_WHAT THIS TASK INVOLVES_: Output the lines below exactly, please, from the first line until the line with "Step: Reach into", counting both.

_AVAILABLE DATA_:
┌────────

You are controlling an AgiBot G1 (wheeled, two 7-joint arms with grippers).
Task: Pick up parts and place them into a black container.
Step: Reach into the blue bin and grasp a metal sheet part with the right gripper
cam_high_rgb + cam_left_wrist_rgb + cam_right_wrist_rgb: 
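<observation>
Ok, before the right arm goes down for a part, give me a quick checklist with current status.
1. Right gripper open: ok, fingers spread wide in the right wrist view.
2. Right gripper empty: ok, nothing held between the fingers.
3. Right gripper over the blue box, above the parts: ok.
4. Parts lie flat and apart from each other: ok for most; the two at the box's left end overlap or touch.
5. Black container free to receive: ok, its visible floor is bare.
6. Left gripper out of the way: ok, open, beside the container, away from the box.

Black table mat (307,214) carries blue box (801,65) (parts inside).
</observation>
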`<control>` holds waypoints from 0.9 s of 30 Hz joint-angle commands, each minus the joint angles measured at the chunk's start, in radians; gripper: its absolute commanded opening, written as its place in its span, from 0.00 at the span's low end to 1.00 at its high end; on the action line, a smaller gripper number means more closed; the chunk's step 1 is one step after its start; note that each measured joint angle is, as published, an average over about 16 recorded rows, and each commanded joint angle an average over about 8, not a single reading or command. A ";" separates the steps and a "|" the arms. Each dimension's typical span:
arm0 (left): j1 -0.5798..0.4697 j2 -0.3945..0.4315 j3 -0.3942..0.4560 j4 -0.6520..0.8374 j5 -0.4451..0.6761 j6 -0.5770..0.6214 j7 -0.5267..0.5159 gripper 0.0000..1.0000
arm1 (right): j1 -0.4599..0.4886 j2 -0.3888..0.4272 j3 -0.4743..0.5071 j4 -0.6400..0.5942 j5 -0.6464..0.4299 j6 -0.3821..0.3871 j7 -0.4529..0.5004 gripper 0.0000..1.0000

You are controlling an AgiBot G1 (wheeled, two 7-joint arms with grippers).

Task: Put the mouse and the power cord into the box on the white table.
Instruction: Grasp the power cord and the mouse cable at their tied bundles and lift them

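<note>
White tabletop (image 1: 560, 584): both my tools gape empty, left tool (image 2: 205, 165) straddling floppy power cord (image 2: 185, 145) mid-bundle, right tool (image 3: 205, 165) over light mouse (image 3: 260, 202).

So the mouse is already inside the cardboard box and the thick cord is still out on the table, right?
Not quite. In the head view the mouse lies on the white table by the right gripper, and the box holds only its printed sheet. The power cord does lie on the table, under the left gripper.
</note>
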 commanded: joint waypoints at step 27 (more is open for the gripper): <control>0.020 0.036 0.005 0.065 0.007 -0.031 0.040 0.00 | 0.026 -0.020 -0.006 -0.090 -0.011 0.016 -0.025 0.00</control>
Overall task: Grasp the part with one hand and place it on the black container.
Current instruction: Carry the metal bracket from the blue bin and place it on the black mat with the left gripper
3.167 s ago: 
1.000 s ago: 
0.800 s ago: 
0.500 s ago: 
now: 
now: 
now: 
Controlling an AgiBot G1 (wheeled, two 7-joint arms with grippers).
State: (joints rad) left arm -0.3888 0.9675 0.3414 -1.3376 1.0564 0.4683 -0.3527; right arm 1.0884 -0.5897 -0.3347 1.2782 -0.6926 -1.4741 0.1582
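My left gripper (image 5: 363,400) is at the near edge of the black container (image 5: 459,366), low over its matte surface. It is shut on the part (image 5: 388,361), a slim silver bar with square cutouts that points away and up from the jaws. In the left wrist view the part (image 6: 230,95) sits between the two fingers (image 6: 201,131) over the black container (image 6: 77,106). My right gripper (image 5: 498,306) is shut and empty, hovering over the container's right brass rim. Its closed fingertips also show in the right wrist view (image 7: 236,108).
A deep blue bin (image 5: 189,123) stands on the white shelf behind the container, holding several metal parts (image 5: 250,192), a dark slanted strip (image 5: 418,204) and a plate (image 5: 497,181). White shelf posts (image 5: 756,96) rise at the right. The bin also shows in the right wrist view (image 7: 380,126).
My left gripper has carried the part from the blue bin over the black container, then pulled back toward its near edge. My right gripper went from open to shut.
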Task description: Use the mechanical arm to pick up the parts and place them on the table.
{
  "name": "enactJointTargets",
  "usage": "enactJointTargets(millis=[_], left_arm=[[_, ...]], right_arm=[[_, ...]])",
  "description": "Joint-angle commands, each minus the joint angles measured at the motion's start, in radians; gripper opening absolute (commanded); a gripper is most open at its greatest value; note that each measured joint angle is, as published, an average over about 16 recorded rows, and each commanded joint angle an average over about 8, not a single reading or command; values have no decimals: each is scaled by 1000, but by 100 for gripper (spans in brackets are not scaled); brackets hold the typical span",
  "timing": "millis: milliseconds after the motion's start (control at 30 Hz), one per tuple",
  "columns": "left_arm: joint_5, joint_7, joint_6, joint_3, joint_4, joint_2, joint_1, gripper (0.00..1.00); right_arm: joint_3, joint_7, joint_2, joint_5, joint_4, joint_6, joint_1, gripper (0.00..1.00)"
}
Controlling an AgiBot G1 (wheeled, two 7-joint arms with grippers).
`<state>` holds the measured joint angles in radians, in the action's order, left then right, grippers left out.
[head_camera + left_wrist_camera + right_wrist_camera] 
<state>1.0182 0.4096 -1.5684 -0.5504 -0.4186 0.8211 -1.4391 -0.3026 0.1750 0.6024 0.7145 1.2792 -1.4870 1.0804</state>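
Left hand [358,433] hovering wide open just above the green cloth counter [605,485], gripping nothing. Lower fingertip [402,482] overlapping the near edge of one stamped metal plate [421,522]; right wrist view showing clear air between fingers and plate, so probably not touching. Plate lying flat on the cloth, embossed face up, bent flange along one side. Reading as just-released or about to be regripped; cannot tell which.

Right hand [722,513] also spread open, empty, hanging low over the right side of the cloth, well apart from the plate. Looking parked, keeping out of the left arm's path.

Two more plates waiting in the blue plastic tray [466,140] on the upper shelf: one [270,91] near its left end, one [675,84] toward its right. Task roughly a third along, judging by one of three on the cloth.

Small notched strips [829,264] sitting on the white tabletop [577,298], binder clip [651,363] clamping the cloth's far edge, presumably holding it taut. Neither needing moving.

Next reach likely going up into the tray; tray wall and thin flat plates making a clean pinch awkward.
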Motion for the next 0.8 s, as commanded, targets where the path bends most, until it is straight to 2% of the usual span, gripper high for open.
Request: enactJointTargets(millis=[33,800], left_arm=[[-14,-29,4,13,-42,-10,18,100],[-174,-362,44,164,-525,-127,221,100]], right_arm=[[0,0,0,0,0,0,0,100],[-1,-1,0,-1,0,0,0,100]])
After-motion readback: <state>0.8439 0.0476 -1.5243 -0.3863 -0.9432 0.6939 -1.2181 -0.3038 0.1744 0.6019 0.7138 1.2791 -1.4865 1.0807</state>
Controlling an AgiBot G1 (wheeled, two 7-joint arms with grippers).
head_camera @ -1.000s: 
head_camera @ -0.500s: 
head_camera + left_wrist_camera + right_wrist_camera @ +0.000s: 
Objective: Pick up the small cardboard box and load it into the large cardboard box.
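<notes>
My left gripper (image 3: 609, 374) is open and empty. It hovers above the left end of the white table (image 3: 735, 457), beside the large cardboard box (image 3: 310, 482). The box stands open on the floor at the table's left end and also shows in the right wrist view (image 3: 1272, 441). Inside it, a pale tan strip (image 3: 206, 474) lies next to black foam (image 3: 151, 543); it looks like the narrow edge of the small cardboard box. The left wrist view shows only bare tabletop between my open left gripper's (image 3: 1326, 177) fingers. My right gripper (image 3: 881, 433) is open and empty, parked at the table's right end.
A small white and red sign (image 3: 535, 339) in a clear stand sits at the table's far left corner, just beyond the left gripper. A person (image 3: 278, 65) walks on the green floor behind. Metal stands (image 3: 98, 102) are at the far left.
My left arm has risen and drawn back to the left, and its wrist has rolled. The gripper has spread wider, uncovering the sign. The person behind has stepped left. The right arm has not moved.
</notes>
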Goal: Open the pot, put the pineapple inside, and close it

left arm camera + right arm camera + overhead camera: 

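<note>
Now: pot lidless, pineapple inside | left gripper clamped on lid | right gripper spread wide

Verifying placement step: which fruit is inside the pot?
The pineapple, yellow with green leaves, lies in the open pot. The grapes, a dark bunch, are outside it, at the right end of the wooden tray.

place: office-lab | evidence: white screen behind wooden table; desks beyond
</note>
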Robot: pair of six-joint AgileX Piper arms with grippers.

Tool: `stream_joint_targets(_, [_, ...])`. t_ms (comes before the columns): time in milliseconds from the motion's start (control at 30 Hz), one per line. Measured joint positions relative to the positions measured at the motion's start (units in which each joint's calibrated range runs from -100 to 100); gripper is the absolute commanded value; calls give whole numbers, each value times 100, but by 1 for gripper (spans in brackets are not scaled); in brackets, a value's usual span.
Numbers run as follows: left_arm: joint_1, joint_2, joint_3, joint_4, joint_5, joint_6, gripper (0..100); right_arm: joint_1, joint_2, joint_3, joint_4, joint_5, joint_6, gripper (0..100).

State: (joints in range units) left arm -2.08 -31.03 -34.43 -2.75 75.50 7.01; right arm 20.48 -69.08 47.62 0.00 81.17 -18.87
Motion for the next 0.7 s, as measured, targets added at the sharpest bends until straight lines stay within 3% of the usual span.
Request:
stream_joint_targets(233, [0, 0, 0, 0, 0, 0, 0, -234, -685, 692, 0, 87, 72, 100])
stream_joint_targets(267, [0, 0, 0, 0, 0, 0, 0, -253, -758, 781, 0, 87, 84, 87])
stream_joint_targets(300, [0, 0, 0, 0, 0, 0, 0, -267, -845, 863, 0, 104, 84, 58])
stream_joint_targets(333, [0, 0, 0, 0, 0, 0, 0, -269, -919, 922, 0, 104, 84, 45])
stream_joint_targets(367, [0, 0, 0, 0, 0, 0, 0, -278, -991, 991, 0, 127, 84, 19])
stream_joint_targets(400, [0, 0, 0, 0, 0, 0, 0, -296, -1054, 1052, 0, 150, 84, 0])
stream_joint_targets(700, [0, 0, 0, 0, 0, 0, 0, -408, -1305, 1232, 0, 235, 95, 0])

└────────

_ANSWER BOX_:
You are controlling an AgiBot G1 (wheeled, two 7-joint arms with grippers).
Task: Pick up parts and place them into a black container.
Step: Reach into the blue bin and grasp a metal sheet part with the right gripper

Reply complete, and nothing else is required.